De weermodellen van tegenwoordig bieden die mogelijkheid. Op buienradar zijn deze verwachtingen hier te vinden! Op deze pagina staan de 14-daagse grafieken met rode, blauwe en een heleboel groene lijntjes, de zogenaamde pluim. Op het eerste gezicht een warboel, zeker niet iets waar je wat mee kunt, maar de schijn bedriegt. In tegenstelling tot de meerdaagse verwachting in cijfers kun je met de pluim eigenlijk veel beter iets te weten komen over het weer op wat langere termijn.
Waarom de pluim en wat kunnen we ermee? Binnen de meteorologie zijn er in grote lijnen twee soorten modellen. Weermodellen voor de korte termijn tot maximaal twee dagen vooruit en de weermodellen voor 10 tot 14 dagen vooruit. De modellen voor de korte termijn worden op het KNMI en de meeste andere nationale weerdiensten vier keer per dag gedraaid. Iedere zes uur krijgt de meteoroloog nieuwe modeluitkomsten. De weermodellen voor de langere termijn worden hooguit tweemaal per dag gedraaid. Het KNMI gebruikt de lange termijn verwachtingen van het Europees centrum voor midden lange termijn verwachtingen (ECMWF) Ook liggen de roosterpunten ( punten waarop het model rekent) van de modellen voor de lange termijn verder uit elkaar waardoor minder details zichtbaar worden. Bij het weermodel Harmonie dat door het KNMI gebruikt wordt liggen de roosterpunten 2,5 km uit elkaar, bij het ECMWF model is dat ongeveer 15 km. Voor een verwachting van twee dagen vooruit moet de weercomputer een gebied doorrekenen dat zo groot is dat ook hele snelle weersystemen nog meegenomen kunnen worden. Voor een tweedaagse verwachting is dat ongeveer een gebied van circa 3000 km rond Nederland. Het grijze gebied van de figuur hieronder.
Het kleine rode gebied is genoeg voor een heel gedetailleerde verwachting voor een paar uur vooruit. Voor een lange termijnverwachting moet de weercomputer de hele aardbol doorrekenen. Voor een weermodel is het van het grootste belang dat de begintoestand zo goed mogelijk is. Zitten er fouten in die begintoestand dan zal ook de uitkomst nooit helemaal goed kunnen zijn. Dit geldt voor alle modellen, alleen voor de modellen die een verwachting voor de lange termijn maken zijn de gevolgen veel groter. Voor een correcte begintoestand zijn waarnemingen erg belangrijk. Hoe meer waarnemingen, hoe nauwkeuriger de begintoestand.
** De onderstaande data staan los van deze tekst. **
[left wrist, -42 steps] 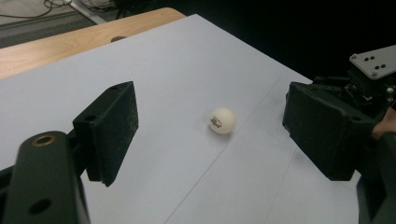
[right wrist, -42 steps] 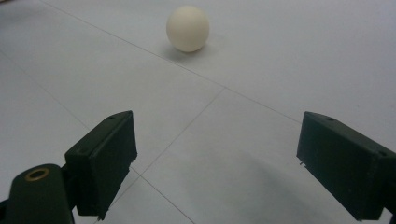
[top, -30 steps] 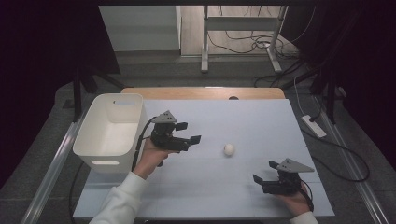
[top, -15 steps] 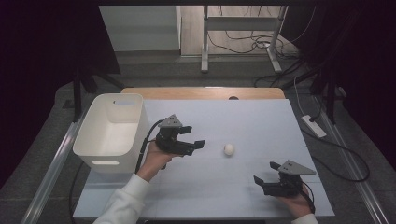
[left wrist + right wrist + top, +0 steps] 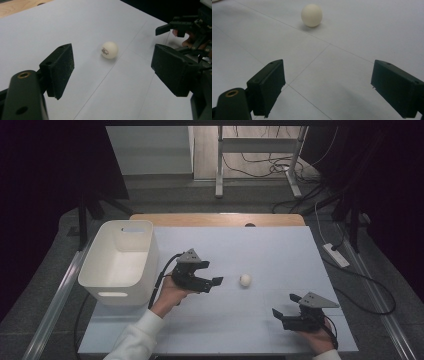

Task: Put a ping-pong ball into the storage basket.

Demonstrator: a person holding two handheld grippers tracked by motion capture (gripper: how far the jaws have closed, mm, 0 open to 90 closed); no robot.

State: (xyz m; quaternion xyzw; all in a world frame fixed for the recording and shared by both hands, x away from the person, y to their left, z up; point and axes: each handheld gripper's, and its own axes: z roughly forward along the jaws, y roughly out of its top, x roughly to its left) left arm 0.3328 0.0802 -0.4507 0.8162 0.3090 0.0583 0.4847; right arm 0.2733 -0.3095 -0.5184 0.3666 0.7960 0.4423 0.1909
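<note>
Left gripper (image 5: 216, 282) jaws spread wide and empty, aimed at the ping-pong ball (image 5: 245, 280) just beside it on the table (image 5: 280, 250); right gripper (image 5: 284, 311) also agape, idle, well apart. Risk: a jaw nudges the ball and it rolls away. White bin (image 5: 120, 262) at left looks empty.

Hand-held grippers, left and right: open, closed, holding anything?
Left hand-held gripper: open, empty, small white ball ahead of it.
Right hand-held gripper: open, empty.
</note>
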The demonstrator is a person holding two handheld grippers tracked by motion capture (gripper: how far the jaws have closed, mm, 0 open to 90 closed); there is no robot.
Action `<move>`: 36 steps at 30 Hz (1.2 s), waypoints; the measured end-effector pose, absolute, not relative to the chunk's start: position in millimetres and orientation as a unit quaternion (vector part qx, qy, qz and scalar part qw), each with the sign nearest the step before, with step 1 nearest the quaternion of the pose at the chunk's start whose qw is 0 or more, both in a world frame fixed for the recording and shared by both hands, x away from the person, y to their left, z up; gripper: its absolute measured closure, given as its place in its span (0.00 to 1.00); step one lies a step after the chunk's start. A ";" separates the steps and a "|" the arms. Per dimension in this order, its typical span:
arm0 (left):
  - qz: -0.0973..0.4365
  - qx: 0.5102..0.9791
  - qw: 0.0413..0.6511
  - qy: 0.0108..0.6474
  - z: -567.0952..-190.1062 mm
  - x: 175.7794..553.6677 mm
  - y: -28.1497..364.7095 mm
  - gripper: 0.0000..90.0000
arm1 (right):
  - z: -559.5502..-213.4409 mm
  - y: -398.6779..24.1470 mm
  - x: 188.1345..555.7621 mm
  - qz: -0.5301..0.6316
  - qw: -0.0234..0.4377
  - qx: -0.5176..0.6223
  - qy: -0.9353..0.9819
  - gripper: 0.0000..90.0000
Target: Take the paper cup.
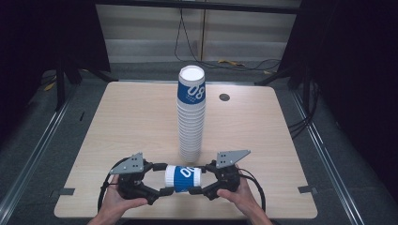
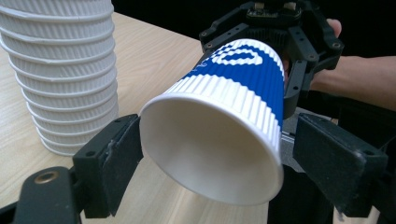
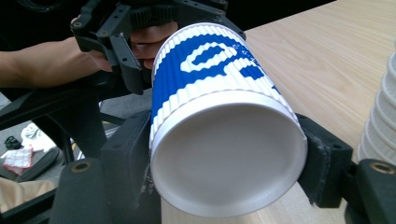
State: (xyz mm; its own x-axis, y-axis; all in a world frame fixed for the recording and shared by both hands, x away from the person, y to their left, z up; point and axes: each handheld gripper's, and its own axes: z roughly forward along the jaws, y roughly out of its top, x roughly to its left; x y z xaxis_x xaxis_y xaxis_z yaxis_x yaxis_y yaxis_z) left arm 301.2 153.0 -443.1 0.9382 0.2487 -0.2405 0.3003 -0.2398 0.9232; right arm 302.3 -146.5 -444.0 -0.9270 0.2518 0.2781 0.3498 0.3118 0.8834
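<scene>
A blue-and-white ribbed paper cup (image 1: 183, 178) lies on its side in the air between my two grippers, just above the table's near edge. Its open mouth (image 2: 210, 154) faces my left gripper (image 1: 162, 179), whose jaws stand on either side of the rim; one jaw is right at the rim and a small gap shows at the other. The cup's base (image 3: 224, 158) faces my right gripper (image 1: 202, 179), which is shut on it with both pads against the wall. A tall stack of the same cups (image 1: 191, 117) stands upright just behind.
The wooden table (image 1: 131, 122) has a small dark round grommet (image 1: 224, 97) at the back right. The stack (image 2: 60, 70) is close beside the left gripper's jaws, and it shows as the stack (image 3: 380, 116) at the right gripper view's right edge. Cables lie on the floor behind the table.
</scene>
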 end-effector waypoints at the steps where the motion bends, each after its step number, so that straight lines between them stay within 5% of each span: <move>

Op het noordelijk halfrond is die waarneemdichtheid veel groter dan op het zuidelijk halfrond, zie de figuur hieronder.
Hierdoor worden onnauwkeurigheden in de beginsituatie niet gecorrigeerd. Een kleine verstoring die niet gemeten wordt kan uitgroeien tot een weersysteem dat na een week ook het weer bij ons kan beïnvloeden. Deze verstoring zit dan niet goed in het model en de uitkomst wordt daardoor sterk beïnvloed. Hierdoor is moeilijk aan te geven hoe betrouwbaar die tiendaagse verwachting is. Om toch iets hierover te kunnen zeggen wordt het volgende gedaan: Het model wordt 50 maal opnieuw gedraaid, maar iedere keer met een kleine verstoring van de begintoestand. Overigens gebeurt het rekenen op de dubbele roosterpuntafstand om rekentijd te besparen! Er komen dus 50 nieuwe uitkomsten. Liggen die allemaal dicht bij elkaar dan is de betrouwbaarheid van de verwachting vrij groot. Liggen ze erg ver uit elkaar dan is de betrouwbaarheid laag. Al die oplossingen lijken soms op een rookpluim die uit een schoorsteen komt, vandaar de naam “pluim” De rode lijn is de 'operationele' uitkomst, de blauwe lijn is de uitkomst van de berekening met de dubbele roosterpuntafstand en de groene lijnen zijn de 50 uitkomsten waarbij steeds iets in het begin is veranderd. De meerdaagse cijferverwachting is dus de vertaling van de “rode” lijn in een cijfer. Als we kijken naar de vijfdaagse cijferverwachting op buienradar.nl dan is het verstandig om daarna even naar beneden te scrollen naar de 14 daagse temperatuur pluim. Liggen de “groene” lijnen dicht bij de “ rode” dan is de cijferverwachting behoorlijk betrouwbaar, anders moet rekening worden gehouden met een soms flinke afwijking naar boven of beneden. In de pluim hieronder staat de pluim van 7 februari 2014.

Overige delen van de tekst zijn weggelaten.